Jennifer searched the Internet to find her Capri event planner, Francesca Aprea. “That was key—you really have to trust them from such a distance,” she says. With Aprea’s help, Jennifer was able to arrange for a chef, flowers, a cake and transportation. She also hired acclaimed photographer Umberto D’Aniello and rented two adjacent villas for the weeklong celebration that included 25 family members and friends.
Jennifer and Paul planned a week’s worth of outings for their guests, including scooter rides around the island, a chartered boat tour of the Amalfi Coast and a visit to Pompeii. The wedding took place on a Thursday morning with a traditional march through town before and after the ceremony. Shopkeepers and bystanders showered the couple and their guests with confetti.
The wedding reception was held on the terrace of one of the villas, with a stunning view of the harbor. The couple hired a five-piece band from Naples and hosted a sit-down dinner featuring a bounty of Italian food and wines.
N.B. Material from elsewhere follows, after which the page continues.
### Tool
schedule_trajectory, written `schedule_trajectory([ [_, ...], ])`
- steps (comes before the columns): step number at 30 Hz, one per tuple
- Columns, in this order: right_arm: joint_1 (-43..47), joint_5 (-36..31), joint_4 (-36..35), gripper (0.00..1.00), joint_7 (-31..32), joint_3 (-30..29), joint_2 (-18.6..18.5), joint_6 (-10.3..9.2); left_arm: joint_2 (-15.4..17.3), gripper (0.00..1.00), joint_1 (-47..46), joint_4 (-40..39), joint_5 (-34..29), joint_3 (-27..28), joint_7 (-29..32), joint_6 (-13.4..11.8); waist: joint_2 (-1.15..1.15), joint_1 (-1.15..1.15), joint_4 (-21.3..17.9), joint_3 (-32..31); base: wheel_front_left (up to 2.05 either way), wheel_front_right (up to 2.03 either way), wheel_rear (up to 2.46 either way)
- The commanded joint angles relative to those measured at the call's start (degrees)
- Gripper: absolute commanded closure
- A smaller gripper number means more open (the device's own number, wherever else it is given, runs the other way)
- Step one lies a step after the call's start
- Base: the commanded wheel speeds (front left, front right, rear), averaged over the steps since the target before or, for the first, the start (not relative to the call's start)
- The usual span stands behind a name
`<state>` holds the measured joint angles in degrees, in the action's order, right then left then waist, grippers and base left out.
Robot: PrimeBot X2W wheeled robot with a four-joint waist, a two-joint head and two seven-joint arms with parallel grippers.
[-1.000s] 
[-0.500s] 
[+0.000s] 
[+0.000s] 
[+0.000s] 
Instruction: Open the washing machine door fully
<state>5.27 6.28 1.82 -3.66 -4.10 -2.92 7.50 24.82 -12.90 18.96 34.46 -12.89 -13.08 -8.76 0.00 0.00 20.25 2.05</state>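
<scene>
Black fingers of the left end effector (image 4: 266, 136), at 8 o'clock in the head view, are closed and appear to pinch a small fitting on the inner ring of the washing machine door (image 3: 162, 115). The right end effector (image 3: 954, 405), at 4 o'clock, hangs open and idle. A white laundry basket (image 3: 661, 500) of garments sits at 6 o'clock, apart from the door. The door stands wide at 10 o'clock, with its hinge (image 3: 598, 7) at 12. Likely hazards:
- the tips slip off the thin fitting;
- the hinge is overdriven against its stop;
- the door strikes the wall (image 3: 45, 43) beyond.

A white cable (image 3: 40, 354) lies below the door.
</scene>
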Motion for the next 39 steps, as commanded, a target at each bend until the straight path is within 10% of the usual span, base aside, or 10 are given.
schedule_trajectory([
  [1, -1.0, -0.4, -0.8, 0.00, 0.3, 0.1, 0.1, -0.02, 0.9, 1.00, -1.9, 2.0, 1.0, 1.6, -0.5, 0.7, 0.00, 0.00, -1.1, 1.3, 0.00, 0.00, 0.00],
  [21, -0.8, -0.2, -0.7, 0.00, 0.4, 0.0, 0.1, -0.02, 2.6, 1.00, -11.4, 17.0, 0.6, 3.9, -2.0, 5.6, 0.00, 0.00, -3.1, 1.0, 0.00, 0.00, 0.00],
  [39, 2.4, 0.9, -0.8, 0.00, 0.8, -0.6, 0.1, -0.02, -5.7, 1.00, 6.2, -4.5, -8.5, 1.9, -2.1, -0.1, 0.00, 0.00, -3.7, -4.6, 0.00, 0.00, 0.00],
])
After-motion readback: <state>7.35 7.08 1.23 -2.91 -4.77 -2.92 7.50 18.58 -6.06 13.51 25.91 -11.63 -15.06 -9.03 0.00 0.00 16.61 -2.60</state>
Several years ago, Jennifer—who had been diagnosed with lupus—began to realize that her 80-hour workweek as a corporate attorney was not good for her health. “Planning the wedding changed my entire outlook and launched a new career,” she says. She was so excited arranging her Italian destination wedding that she quit her job and, in the fall of 2005, shortly after getting engaged, launched a new business as a wedding planner. She also formed a partnership with her Italian wedding planner.
As it was the second marriage for both Jennifer and Paul, the couple wanted a wedding that was a reflection of them, with the focus on their blended family of four children and not, she says, on the choice of tablecloths.
The evening of their wedding, as the sun set, the couple saw not one, but three rainbows, spectacular and unplanned salutes to their new life together.